The problem:
Would you please copy each line of the listing that mentions "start"?

====== Dataset excerpts

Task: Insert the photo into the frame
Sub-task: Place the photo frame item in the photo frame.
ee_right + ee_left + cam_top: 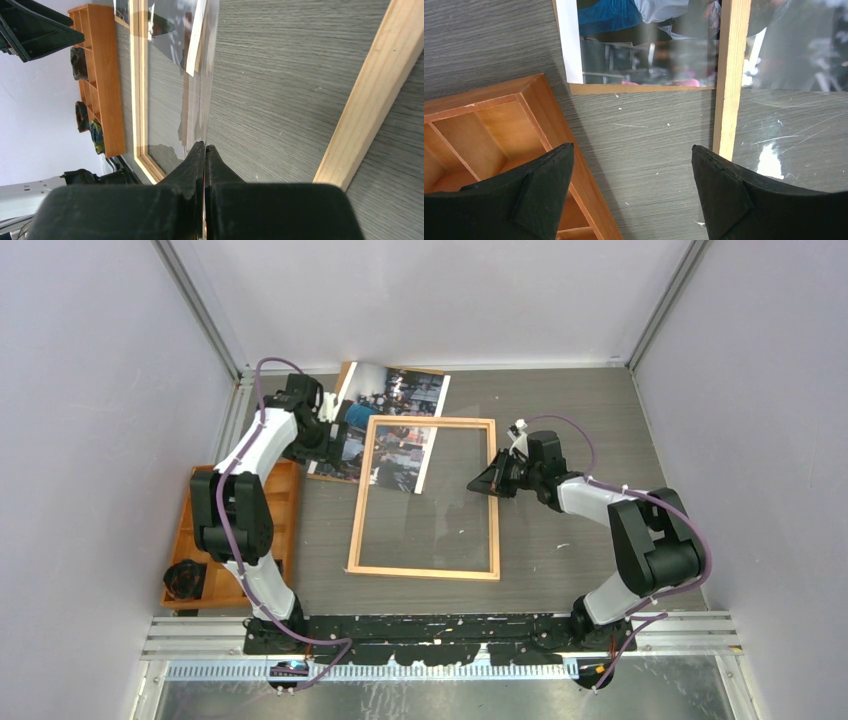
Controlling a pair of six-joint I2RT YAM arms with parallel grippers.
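Note:
The photo [400, 400], a colourful crowd print, lies at the back left on a brown backing board [639, 89]. Its near right corner lies under the frame's far left corner. The light wood frame [422, 572] lies flat mid-table. My right gripper [478, 483] is at the frame's right strip [370, 95]. It is shut [205, 145] on the edge of a clear sheet [200, 75], which slants away across the frame's opening. My left gripper [335, 445] hangs open [631, 147] over bare table between the tray and the frame's left strip [730, 75], just short of the photo [644, 45]. It holds nothing.
An orange compartment tray [283, 510] with dark items in it stands along the left side, close under my left finger [539, 190]. Grey walls close in the table at the back and both sides.

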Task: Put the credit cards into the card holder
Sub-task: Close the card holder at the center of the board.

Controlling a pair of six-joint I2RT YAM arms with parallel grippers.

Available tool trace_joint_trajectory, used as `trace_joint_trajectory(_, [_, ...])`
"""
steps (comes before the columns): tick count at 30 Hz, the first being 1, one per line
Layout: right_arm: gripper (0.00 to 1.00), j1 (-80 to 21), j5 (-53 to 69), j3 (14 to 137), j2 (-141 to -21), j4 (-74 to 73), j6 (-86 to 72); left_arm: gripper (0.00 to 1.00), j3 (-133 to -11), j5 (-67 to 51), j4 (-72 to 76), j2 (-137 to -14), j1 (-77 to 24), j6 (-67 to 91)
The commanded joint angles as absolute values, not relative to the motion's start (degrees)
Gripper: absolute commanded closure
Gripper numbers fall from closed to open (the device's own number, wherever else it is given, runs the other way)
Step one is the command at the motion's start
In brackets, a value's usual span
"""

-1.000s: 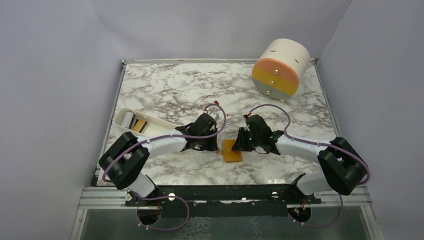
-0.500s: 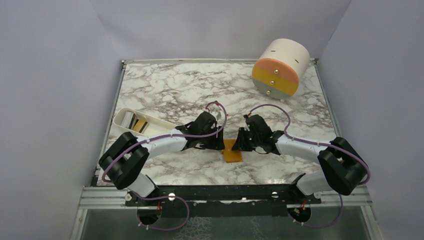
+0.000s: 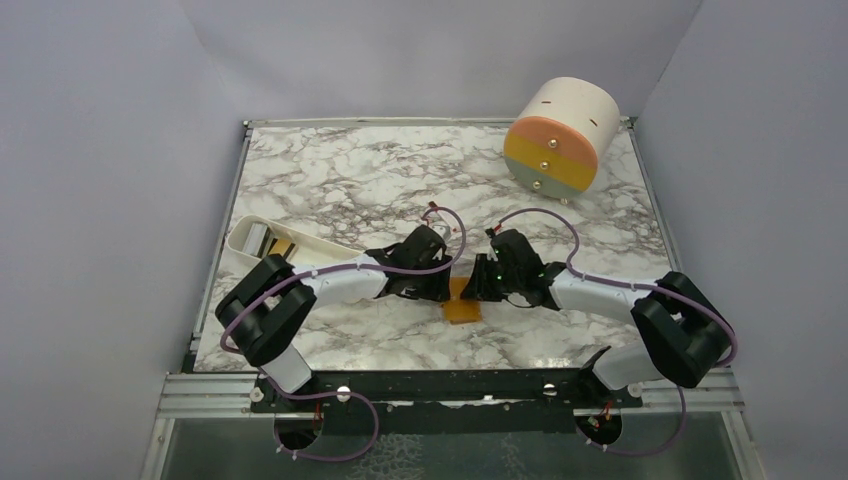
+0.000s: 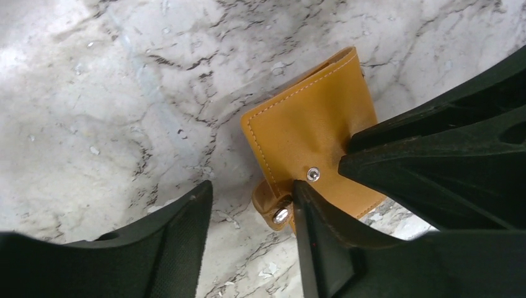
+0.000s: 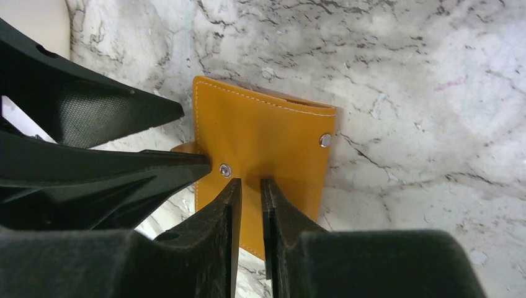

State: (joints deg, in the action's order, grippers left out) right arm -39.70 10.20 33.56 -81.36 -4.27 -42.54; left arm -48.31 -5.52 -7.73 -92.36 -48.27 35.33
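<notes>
On the marble surface, the cream-orange drum sat at the far right corner and the white tray by the left edge, with credit cards lying in it. The card holder lay folded near the middle of the near edge, between both arms. My left end effector had just spread its fingers and crept closer, one finger touching the strap beside the snap stud; it gripped nothing. My right end effector stayed pressed nearly together, pinching the holder's edge. I judged the holder still needed opening before any card could go in.
</notes>
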Motion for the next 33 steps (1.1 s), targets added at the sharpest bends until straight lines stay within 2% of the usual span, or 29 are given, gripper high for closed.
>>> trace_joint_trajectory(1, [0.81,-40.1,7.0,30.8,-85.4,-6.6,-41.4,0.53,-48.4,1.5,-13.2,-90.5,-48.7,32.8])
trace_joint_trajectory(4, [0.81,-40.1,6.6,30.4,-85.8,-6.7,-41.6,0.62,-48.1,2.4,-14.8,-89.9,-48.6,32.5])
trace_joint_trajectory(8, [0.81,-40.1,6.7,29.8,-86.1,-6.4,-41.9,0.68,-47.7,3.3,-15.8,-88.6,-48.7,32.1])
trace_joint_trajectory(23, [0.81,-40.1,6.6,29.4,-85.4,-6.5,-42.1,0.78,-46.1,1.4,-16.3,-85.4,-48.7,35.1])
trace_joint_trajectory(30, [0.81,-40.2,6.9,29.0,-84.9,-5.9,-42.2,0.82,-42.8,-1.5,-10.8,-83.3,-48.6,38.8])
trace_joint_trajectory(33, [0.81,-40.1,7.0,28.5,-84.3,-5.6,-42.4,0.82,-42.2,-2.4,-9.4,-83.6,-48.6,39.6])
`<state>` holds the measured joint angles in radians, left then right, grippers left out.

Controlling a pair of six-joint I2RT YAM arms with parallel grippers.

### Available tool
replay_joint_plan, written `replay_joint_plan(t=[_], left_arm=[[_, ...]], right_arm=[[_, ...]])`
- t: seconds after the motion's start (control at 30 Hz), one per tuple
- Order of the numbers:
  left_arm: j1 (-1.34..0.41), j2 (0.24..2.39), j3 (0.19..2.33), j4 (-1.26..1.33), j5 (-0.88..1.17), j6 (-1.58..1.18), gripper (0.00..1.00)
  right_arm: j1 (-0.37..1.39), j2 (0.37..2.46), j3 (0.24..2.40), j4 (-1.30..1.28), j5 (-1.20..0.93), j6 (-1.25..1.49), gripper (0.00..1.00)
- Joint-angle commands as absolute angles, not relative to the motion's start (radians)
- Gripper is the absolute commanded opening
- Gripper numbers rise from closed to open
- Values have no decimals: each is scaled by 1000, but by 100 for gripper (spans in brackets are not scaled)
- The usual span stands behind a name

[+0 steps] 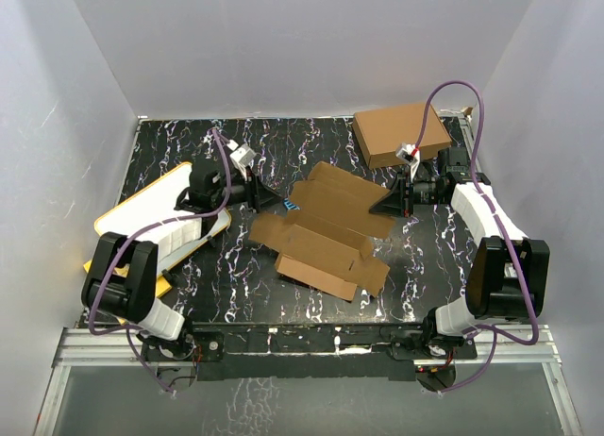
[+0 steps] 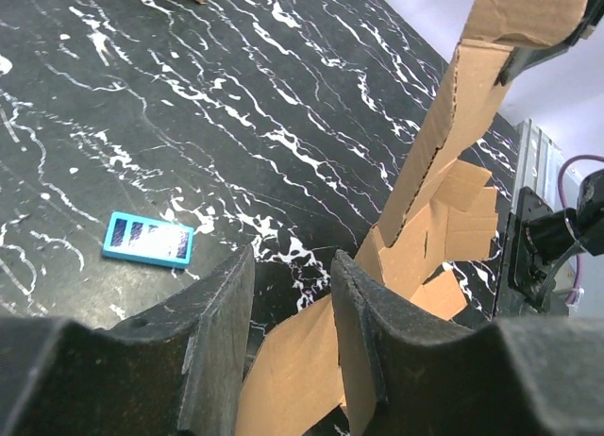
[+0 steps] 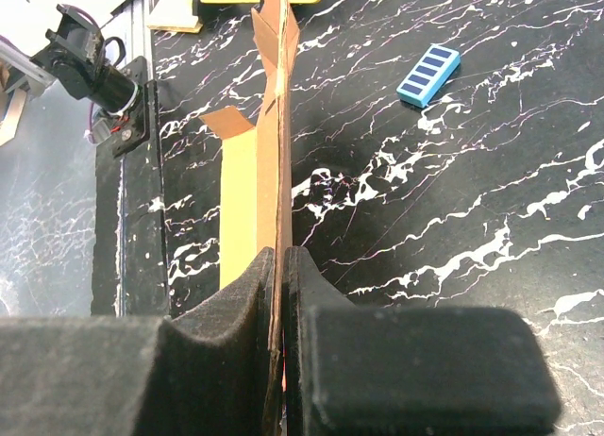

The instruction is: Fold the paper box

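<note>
The paper box [image 1: 326, 233] is a flat brown die-cut sheet lying mid-table, its far right edge lifted. My right gripper [image 1: 385, 205] is shut on that edge; in the right wrist view the sheet [image 3: 274, 125] stands edge-on, pinched between the pads [image 3: 282, 266]. My left gripper [image 1: 276, 198] is at the sheet's far left side. In the left wrist view it is open [image 2: 291, 294], and a brown flap [image 2: 293, 379] lies low in the gap between the jaws. The sheet [image 2: 425, 162] rises to the upper right there.
A larger ready-made brown box [image 1: 401, 134] stands at the back right. A white board with a yellow rim [image 1: 156, 219] lies at the left. A small blue striped card [image 1: 290, 206] lies on the black marbled table [image 1: 217, 266] between the grippers, and shows in both wrist views [image 2: 148, 239] [image 3: 428, 75].
</note>
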<state>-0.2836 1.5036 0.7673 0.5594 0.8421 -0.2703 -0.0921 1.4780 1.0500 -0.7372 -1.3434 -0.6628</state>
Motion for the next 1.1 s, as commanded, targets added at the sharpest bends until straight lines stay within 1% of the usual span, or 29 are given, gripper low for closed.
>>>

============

Solution for this problem:
The commanded joint angles as absolute values, not relative to the motion's start (degrees)
Step one is the command at the motion's start
- t: seconds after the motion's start (control at 30 Hz), one per tuple
- Joint-angle commands as absolute angles, not relative to the motion's start (radians)

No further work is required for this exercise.